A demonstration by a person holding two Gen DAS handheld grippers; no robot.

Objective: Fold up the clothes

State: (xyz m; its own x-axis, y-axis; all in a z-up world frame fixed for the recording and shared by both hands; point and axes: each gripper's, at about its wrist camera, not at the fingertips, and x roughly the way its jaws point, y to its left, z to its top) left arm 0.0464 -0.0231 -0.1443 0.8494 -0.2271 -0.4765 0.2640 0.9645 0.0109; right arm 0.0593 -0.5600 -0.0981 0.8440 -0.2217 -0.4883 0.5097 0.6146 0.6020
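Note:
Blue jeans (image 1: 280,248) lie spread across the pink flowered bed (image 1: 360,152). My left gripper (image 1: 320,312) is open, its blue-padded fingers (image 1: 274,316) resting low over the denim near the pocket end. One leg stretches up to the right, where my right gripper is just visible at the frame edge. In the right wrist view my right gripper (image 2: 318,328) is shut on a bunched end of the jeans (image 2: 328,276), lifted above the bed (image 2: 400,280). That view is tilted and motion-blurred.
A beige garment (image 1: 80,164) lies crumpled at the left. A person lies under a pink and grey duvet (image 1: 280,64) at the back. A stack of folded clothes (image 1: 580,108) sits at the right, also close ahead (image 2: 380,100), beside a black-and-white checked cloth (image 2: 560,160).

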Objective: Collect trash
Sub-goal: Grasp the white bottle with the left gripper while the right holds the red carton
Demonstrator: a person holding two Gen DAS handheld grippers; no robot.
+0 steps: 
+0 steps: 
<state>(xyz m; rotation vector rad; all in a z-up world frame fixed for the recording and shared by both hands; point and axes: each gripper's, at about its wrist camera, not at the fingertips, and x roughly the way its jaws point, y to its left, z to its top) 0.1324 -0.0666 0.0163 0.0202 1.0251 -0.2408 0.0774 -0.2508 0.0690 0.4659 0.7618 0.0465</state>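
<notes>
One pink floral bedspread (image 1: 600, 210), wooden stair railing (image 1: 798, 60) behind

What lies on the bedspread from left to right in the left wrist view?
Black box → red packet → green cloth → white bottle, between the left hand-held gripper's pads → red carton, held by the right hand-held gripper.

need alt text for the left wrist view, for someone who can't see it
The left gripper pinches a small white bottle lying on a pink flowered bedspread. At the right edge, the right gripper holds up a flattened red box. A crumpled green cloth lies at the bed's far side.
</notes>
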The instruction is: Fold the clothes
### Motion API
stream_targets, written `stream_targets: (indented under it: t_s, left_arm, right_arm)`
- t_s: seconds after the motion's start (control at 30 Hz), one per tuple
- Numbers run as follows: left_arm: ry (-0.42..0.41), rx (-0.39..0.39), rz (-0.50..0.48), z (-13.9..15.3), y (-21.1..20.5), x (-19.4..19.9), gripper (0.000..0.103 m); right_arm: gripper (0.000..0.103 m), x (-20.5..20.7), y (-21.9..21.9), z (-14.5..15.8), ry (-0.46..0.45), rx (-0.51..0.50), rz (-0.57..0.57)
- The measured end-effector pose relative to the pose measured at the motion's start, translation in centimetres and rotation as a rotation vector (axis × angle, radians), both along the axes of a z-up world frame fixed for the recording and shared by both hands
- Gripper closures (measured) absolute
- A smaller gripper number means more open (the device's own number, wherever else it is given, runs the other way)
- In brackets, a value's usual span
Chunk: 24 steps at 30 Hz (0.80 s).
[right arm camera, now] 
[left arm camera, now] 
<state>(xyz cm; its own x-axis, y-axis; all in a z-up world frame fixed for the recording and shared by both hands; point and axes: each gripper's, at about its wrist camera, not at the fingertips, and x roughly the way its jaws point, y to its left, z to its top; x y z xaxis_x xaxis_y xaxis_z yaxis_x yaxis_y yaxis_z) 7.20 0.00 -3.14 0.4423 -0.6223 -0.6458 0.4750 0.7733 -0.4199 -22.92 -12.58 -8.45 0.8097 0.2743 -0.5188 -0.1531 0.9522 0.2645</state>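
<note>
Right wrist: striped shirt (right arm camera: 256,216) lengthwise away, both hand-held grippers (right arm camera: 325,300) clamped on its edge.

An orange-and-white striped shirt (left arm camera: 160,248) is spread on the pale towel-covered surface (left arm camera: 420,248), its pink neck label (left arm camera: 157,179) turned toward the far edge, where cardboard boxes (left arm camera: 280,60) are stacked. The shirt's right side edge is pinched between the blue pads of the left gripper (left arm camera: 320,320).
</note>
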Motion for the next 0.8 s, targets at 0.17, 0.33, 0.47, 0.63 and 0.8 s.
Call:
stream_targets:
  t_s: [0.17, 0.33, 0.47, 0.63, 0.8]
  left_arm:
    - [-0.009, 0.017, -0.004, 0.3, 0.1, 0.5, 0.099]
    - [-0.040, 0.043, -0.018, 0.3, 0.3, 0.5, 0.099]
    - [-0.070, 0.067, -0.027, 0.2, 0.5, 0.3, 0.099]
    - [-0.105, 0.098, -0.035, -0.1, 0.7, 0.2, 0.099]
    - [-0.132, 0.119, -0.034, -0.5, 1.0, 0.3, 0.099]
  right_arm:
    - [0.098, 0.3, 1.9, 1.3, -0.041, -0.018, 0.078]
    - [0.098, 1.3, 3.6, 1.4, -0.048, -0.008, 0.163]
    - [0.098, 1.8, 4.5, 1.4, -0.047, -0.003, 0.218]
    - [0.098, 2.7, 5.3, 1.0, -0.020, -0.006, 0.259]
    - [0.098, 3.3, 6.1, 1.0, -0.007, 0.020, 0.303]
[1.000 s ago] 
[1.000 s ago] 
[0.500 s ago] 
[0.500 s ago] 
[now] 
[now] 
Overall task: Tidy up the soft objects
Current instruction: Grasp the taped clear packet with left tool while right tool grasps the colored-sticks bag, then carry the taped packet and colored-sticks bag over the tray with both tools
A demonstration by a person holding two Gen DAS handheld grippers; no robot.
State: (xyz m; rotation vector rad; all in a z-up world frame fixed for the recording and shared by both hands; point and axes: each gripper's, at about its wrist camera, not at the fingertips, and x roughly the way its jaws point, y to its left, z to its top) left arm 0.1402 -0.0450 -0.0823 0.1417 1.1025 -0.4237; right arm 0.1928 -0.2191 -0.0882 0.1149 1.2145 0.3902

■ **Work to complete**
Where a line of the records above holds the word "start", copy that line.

■ **Reply**
- t_s: seconds after the motion's start (control at 30 Hz), one per tuple
- The measured end-effector pose relative to the pose measured at the motion's start, translation in centimetres and rotation as a rotation vector (axis × angle, radians), both along the axes of a z-up world frame fixed for the recording and shared by both hands

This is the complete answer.